Your instructions: The whole listing that follows should be printed again, unchanged.

Extracted information:
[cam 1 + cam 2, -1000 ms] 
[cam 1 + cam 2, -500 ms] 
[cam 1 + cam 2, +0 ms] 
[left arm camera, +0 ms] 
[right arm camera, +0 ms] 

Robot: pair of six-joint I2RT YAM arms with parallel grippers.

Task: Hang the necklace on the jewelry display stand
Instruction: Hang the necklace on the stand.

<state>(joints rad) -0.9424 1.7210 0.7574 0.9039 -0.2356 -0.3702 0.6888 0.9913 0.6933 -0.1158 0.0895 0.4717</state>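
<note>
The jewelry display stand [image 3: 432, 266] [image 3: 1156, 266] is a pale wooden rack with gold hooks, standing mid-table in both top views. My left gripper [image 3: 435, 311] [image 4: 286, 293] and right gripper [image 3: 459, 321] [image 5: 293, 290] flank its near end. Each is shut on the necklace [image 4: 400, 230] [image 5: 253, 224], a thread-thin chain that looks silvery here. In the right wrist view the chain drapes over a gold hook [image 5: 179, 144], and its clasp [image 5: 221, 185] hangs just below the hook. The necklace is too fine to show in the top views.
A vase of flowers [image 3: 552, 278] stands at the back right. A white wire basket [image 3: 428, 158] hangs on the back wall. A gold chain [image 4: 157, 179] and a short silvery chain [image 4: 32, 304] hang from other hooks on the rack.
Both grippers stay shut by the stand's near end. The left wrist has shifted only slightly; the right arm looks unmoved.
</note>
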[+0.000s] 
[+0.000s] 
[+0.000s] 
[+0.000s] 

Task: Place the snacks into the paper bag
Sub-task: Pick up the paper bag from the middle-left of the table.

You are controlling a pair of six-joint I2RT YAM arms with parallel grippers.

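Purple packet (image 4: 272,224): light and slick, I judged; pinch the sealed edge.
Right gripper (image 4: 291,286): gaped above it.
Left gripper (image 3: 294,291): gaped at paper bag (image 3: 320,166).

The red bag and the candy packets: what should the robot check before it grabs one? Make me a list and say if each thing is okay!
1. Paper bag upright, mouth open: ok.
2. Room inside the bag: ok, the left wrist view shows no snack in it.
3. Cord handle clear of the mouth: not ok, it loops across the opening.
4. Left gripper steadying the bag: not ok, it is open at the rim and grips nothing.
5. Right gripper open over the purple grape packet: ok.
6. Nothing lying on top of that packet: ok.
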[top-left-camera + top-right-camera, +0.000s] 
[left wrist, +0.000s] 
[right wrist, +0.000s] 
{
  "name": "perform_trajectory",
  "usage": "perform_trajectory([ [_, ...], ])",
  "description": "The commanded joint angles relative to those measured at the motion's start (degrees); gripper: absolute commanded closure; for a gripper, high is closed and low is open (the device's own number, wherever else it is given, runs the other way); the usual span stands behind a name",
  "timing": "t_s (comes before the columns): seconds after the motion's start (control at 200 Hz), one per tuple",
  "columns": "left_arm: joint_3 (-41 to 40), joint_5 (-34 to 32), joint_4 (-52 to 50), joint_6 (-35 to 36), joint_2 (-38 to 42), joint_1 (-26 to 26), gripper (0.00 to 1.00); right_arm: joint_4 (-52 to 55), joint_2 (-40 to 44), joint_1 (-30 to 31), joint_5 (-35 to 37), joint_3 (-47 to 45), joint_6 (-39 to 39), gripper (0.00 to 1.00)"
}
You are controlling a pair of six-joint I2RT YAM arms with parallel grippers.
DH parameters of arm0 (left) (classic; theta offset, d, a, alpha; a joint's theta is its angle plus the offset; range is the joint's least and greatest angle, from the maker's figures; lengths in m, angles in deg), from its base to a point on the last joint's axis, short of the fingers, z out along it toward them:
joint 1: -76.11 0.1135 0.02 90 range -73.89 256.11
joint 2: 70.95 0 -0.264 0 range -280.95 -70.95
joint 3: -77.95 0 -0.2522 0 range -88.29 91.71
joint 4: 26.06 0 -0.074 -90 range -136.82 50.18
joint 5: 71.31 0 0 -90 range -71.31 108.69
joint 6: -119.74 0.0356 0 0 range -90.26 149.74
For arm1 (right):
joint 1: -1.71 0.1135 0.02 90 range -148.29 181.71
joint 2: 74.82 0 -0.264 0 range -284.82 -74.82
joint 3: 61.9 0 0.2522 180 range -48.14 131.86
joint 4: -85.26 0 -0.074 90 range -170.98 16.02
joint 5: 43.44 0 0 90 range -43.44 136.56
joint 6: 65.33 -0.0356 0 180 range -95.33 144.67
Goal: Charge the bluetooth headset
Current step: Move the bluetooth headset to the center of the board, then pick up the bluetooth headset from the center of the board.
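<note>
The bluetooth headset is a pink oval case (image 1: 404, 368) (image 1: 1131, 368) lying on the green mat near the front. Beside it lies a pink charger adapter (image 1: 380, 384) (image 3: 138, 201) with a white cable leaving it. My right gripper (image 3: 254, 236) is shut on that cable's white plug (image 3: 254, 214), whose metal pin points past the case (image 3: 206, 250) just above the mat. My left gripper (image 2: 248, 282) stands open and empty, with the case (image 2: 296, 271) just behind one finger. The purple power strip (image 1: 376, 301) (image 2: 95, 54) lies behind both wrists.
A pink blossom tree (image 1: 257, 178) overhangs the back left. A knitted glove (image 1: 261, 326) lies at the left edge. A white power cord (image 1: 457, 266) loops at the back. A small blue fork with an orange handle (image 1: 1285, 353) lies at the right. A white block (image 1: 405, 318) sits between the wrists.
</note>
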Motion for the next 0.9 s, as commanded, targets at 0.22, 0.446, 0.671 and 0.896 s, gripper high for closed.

Response to the task:
[cam 1 + cam 2, -1000 ms] 
[cam 1 + cam 2, -500 ms] 
[cam 1 + cam 2, +0 ms] 
[left arm camera, +0 ms] 
[right arm camera, +0 ms] 

Robot: pair of six-joint I2RT YAM arms with parallel grippers.

Task: Hang the necklace on the jewelry display stand
Instruction: Hang the necklace on the stand.

<state>(joints rad) -0.9424 1.7210 0.7574 0.9039 -0.2356 -0.3702 0.6888 0.9913 0.6933 -0.1158 0.0895 0.4717</state>
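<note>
The jewelry display stand [image 3: 432, 266] [image 3: 1156, 266] is a pale wooden rack with gold hooks, standing mid-table in both top views. My left gripper [image 3: 435, 311] [image 4: 286, 293] and right gripper [image 3: 459, 321] [image 5: 293, 290] flank its near end. Each is shut on the necklace [image 4: 400, 230] [image 5: 253, 224], a thread-thin chain that looks silvery here. In the right wrist view the chain drapes over a gold hook [image 5: 179, 144], and its clasp [image 5: 221, 185] hangs just below the hook. The necklace is too fine to show in the top views.
A vase of flowers [image 3: 552, 278] stands at the back right. A white wire basket [image 3: 428, 158] hangs on the back wall. A gold chain [image 4: 157, 179] and a short silvery chain [image 4: 32, 304] hang from other hooks on the rack.
Both grippers stay shut by the stand's near end. The left wrist has shifted only slightly; the right arm looks unmoved.
</note>
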[+0.000s] 
[+0.000s] 
[+0.000s] 
[+0.000s] 

Task: Place the snacks into the paper bag
Sub-task: Pick up the paper bag from the middle-left of the table.

You are controlling a pair of six-joint I2RT YAM arms with parallel grippers.

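Purple packet (image 4: 272,224): light and slick, I judged; pinch the sealed edge.
Right gripper (image 4: 291,286): gaped above it.
Left gripper (image 3: 294,291): gaped at paper bag (image 3: 320,166).

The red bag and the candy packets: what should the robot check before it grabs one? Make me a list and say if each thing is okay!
1. Paper bag upright, mouth open: ok.
2. Room inside the bag: ok, the left wrist view shows no snack in it.
3. Cord handle clear of the mouth: not ok, it loops across the opening.
4. Left gripper steadying the bag: not ok, it is open at the rim and grips nothing.
5. Right gripper open over the purple grape packet: ok.
6. Nothing lying on top of that packet: ok.
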[top-left-camera + top-right-camera, +0.000s] 
[left wrist, +0.000s] 
[right wrist, +0.000s] 
{
  "name": "perform_trajectory",
  "usage": "perform_trajectory([ [_, ...], ])",
  "description": "The commanded joint angles relative to those measured at the motion's start (degrees); gripper: absolute commanded closure; for a gripper, high is closed and low is open (the device's own number, wherever else it is given, runs the other way); the usual span stands behind a name",
  "timing": "t_s (comes before the columns): seconds after the motion's start (control at 200 Hz), one per tuple",
  "columns": "left_arm: joint_3 (-41 to 40), joint_5 (-34 to 32), joint_4 (-52 to 50), joint_6 (-35 to 36), joint_2 (-38 to 42), joint_1 (-26 to 26), gripper (0.00 to 1.00); right_arm: joint_4 (-52 to 55), joint_2 (-40 to 44), joint_1 (-30 to 31), joint_5 (-35 to 37), joint_3 (-47 to 45), joint_6 (-39 to 39), gripper (0.00 to 1.00)"
}
You are controlling a pair of six-joint I2RT YAM arms with parallel grippers.
DH parameters of arm0 (left) (classic; theta offset, d, a, alpha; a joint's theta is its angle plus the offset; range is the joint's least and greatest angle, from the maker's figures; lengths in m, angles in deg), from its base to a point on the last joint's axis, short of the fingers, z out along it toward them:
joint 1: -76.11 0.1135 0.02 90 range -73.89 256.11
joint 2: 70.95 0 -0.264 0 range -280.95 -70.95
joint 3: -77.95 0 -0.2522 0 range -88.29 91.71
joint 4: 26.06 0 -0.074 -90 range -136.82 50.18
joint 5: 71.31 0 0 -90 range -71.31 108.69
joint 6: -119.74 0.0356 0 0 range -90.26 149.74
For arm1 (right):
joint 1: -1.71 0.1135 0.02 90 range -148.29 181.71
joint 2: 74.82 0 -0.264 0 range -284.82 -74.82
joint 3: 61.9 0 0.2522 180 range -48.14 131.86
joint 4: -85.26 0 -0.074 90 range -170.98 16.02
joint 5: 43.44 0 0 90 range -43.44 136.56
joint 6: 65.33 -0.0356 0 180 range -95.33 144.67
Goal: Charge the bluetooth headset
Current step: Move the bluetooth headset to the center of the board, then pick up the bluetooth headset from the center of the board.
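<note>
The bluetooth headset is a pink oval case (image 1: 404, 368) (image 1: 1131, 368) lying on the green mat near the front. Beside it lies a pink charger adapter (image 1: 380, 384) (image 3: 138, 201) with a white cable leaving it. My right gripper (image 3: 254, 236) is shut on that cable's white plug (image 3: 254, 214), whose metal pin points past the case (image 3: 206, 250) just above the mat. My left gripper (image 2: 248, 282) stands open and empty, with the case (image 2: 296, 271) just behind one finger. The purple power strip (image 1: 376, 301) (image 2: 95, 54) lies behind both wrists.
A pink blossom tree (image 1: 257, 178) overhangs the back left. A knitted glove (image 1: 261, 326) lies at the left edge. A white power cord (image 1: 457, 266) loops at the back. A small blue fork with an orange handle (image 1: 1285, 353) lies at the right. A white block (image 1: 405, 318) sits between the wrists.
</note>
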Motion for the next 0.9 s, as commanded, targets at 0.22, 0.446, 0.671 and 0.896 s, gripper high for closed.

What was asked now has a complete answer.